Publications / 2019 Proceedings of the 36th ISARC, Banff, Alberta, Canada

Automatic Key-phrase Extraction to Support the Understanding of Infrastructure Disaster Resilience

Xuan Lv, Syed Ahnaf Morshed and Lu Zhang
Pages 1276-1281 (2019 Proceedings of the 36th ISARC, Banff, Alberta, Canada)

Preventing natural disasters from causing substantial social-economic damages relies heavily on the disaster resilience of the nation’s critical infrastructure. According to the National Academy of Sciences, research on understanding and analyzing the disaster resilience of our infrastructure systems is a “national imperative”. To address this need, this paper proposes an automatic keyphrase extraction methodology to extract relevant phrases on disaster resilience from documents in infrastructure domain.
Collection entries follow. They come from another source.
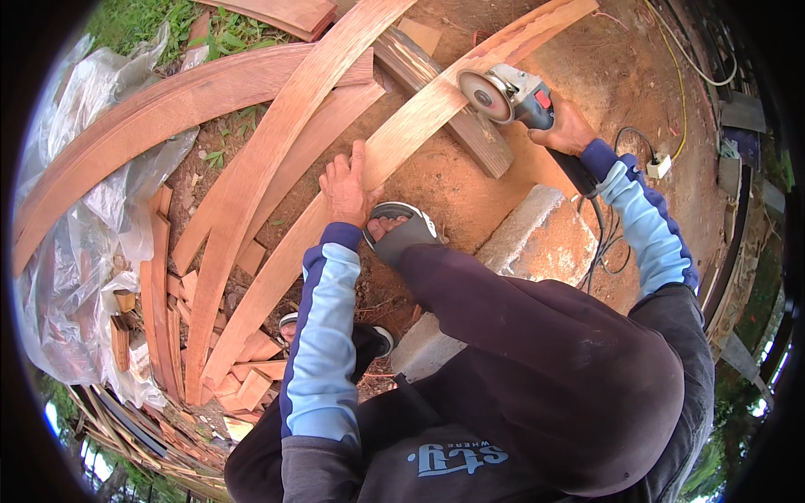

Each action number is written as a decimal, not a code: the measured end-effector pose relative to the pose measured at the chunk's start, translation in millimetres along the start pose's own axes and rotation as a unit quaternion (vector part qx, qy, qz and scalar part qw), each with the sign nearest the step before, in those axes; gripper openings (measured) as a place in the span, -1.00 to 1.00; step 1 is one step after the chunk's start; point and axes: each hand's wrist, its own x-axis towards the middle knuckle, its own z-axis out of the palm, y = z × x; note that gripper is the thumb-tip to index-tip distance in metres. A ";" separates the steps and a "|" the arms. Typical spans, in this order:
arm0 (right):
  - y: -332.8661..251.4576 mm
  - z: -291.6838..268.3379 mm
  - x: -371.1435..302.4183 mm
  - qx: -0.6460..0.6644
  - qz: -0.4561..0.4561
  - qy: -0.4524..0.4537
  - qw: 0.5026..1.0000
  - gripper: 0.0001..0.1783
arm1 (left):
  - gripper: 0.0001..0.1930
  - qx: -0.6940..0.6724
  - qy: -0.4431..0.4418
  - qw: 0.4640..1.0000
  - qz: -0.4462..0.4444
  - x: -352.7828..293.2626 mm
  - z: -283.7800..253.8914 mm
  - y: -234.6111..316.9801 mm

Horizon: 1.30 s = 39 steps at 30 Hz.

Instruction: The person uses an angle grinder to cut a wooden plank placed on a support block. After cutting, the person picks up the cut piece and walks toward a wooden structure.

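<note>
My right hand [567, 127] is wrapped round the body of an angle grinder [528, 94] with a red switch. The grinder's round disc [486, 97] is at the edge of a long wooden plank [417, 119]; I cannot tell whether it touches. My left hand [345, 186] rests on the same plank lower down, its fingers closed over the edge. The plank slopes from the upper right to the lower left and crosses a thick timber [478, 138]. My sandalled foot [402, 226] is beside the plank, just by my left hand.
Several curved planks [159, 109] lie to the left, partly on a clear plastic sheet [67, 277]. Wood offcuts [251, 387] are heaped at lower left. A concrete block [537, 239] stands near my knee. The grinder's black cord [599, 243] loops beside it, near a white socket [660, 166].
</note>
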 end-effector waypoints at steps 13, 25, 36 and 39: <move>-7.4 -2.9 -3.4 -0.012 0.013 0.002 1.000 -0.32 | -0.01 -0.006 -0.001 1.000 0.004 0.4 -2.4 1.2; -3.3 0.8 -2.4 -0.002 0.001 0.013 1.000 -0.34 | -0.02 0.006 0.002 1.000 0.005 0.3 -1.2 1.6; -8.3 -0.9 -4.6 0.012 0.008 0.007 1.000 -0.35 | -0.02 0.005 0.004 1.000 0.009 0.3 -0.8 0.7; -8.4 -1.8 -3.7 -0.005 0.007 0.006 1.000 -0.34 | -0.02 0.008 -0.003 1.000 0.005 1.2 0.9 0.2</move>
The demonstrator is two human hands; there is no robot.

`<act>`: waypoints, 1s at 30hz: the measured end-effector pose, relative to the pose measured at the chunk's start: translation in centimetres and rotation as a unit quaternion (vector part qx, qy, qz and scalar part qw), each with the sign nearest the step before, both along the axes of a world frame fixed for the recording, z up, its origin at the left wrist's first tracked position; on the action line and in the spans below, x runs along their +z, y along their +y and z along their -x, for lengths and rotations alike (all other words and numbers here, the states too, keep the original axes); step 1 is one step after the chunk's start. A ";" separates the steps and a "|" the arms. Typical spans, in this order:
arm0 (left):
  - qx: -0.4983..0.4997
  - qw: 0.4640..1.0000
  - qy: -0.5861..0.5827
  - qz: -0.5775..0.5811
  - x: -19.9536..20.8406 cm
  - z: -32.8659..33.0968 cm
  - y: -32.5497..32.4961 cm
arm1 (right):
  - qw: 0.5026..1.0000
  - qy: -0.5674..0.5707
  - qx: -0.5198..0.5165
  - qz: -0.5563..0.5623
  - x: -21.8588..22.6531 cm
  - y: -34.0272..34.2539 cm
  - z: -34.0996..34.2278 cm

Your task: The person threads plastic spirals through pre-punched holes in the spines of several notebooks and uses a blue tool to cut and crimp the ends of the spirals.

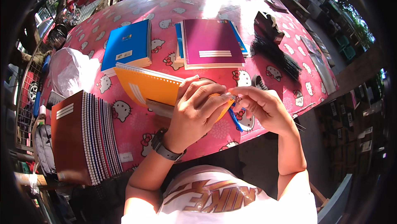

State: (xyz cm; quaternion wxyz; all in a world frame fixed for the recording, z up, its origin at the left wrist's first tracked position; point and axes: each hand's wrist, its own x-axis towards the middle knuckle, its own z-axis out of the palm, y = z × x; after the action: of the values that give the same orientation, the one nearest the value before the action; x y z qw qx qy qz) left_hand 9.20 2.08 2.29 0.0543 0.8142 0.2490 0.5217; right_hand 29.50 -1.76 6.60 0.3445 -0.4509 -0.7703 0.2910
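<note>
My left hand (pixel 199 105) is closed around the lower edge of an orange notebook (pixel 159 84), tilted up off the table, with a row of punched holes along its edge. At the notebook's right end my right hand (pixel 262 107) pinches a thin dark wire coil (pixel 237 101) between thumb and fingers; its far end is hidden. Just below those fingertips shows a slim blue object (pixel 236 118), partly covered, its kind unclear. A dark watch (pixel 166 146) is on my left wrist.
A tall stack of brown spiral notebooks (pixel 72 137) stands at the left. Blue notebooks (pixel 127 44) and a purple-topped pile (pixel 213 42) lie farther back. Black binding coils (pixel 278 58) are heaped at right. A white plastic bag (pixel 71 71) sits on the pink patterned tablecloth (pixel 173 11).
</note>
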 end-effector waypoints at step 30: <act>-0.051 0.992 0.064 0.100 1.9 1.2 -1.2 | 0.994 -0.042 -0.007 -0.104 0.2 -1.3 1.4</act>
State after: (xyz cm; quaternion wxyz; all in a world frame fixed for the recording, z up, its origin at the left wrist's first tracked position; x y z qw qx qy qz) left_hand 8.05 0.91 4.21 0.1459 0.8482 0.2606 0.4373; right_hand 28.14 -3.08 6.78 0.3591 -0.4295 -0.8071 0.1875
In developing the proposed methodology, a document collection including research papers and public reports are prepared. Noun phrases are first extracted from every sentence in the collection and form the candidates for keyphrases following a filtering procedure. Each candidate phrase is then represented as a global semantic vector and a local semantic vector. To select relevant phrases on disaster resilience, a semantic similarly measure is proposed to incorporate the semantics of candidate phrases in both the general and infrastructure domain. Ten physical resilience concepts from a pre-developed community resilience hierarchy is selected as the target concepts to evaluate the performance of the proposed methodology. When evaluated on the document collection, the proposed methodology achieved 66% of precision at top 20 extracted keyphrases on average.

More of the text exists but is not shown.